__Work instruction__.
Exactly reproduce the lines from the one holding "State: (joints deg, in" through the final line of the listing below, with both ends included and nothing else.
○ ○ ○ ○ ○ ○ ○
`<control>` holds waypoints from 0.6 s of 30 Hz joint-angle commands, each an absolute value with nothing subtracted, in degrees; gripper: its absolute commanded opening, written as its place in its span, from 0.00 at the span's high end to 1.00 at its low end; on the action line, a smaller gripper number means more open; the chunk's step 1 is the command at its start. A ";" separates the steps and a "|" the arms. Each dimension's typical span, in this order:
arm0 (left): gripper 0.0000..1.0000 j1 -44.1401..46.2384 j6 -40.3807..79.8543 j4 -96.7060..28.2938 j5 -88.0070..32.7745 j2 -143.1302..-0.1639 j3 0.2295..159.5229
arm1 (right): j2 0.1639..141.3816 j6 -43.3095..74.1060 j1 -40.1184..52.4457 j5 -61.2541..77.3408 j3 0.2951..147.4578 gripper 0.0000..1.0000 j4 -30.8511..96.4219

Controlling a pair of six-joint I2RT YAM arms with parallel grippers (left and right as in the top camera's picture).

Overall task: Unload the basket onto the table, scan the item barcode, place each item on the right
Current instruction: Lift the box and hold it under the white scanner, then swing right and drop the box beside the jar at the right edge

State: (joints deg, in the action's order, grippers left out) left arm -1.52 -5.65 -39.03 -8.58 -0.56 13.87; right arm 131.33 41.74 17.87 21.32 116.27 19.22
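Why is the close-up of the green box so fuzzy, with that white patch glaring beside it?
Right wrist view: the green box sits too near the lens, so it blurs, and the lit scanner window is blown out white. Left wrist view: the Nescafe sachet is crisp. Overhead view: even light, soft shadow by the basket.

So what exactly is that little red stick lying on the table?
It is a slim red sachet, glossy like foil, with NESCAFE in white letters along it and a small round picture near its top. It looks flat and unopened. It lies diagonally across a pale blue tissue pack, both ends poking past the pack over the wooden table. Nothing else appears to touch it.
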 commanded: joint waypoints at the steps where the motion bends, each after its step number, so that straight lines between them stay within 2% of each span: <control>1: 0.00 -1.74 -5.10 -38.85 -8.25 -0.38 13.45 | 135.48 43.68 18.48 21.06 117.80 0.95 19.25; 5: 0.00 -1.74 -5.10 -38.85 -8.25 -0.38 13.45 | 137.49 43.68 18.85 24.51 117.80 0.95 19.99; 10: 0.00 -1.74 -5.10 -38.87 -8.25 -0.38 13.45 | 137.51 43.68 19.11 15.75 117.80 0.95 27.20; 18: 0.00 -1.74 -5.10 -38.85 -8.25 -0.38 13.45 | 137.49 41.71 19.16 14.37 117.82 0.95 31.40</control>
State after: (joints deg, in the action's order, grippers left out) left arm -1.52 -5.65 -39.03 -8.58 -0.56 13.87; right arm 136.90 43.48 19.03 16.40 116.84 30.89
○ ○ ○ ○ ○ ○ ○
__Task solution__.
State: (joints deg, in the action's order, grippers left out) left arm -1.52 -5.65 -39.03 -8.58 -0.56 13.87; right arm 131.33 41.74 17.87 21.32 116.27 19.22
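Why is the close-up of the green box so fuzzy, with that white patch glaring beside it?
Right wrist view: the green box sits too near the lens, so it blurs, and the lit scanner window is blown out white. Left wrist view: the Nescafe sachet is crisp. Overhead view: even light, soft shadow by the basket.

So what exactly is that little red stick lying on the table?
It is a slim red sachet, glossy like foil, with NESCAFE in white letters along it and a small round picture near its top. It looks flat and unopened. It lies diagonally across a pale blue tissue pack, both ends poking past the pack over the wooden table. Nothing else appears to touch it.
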 commanded: joint waypoints at the steps where the motion bends, each after its step number, so that straight lines between them stay within 2% of each span: <control>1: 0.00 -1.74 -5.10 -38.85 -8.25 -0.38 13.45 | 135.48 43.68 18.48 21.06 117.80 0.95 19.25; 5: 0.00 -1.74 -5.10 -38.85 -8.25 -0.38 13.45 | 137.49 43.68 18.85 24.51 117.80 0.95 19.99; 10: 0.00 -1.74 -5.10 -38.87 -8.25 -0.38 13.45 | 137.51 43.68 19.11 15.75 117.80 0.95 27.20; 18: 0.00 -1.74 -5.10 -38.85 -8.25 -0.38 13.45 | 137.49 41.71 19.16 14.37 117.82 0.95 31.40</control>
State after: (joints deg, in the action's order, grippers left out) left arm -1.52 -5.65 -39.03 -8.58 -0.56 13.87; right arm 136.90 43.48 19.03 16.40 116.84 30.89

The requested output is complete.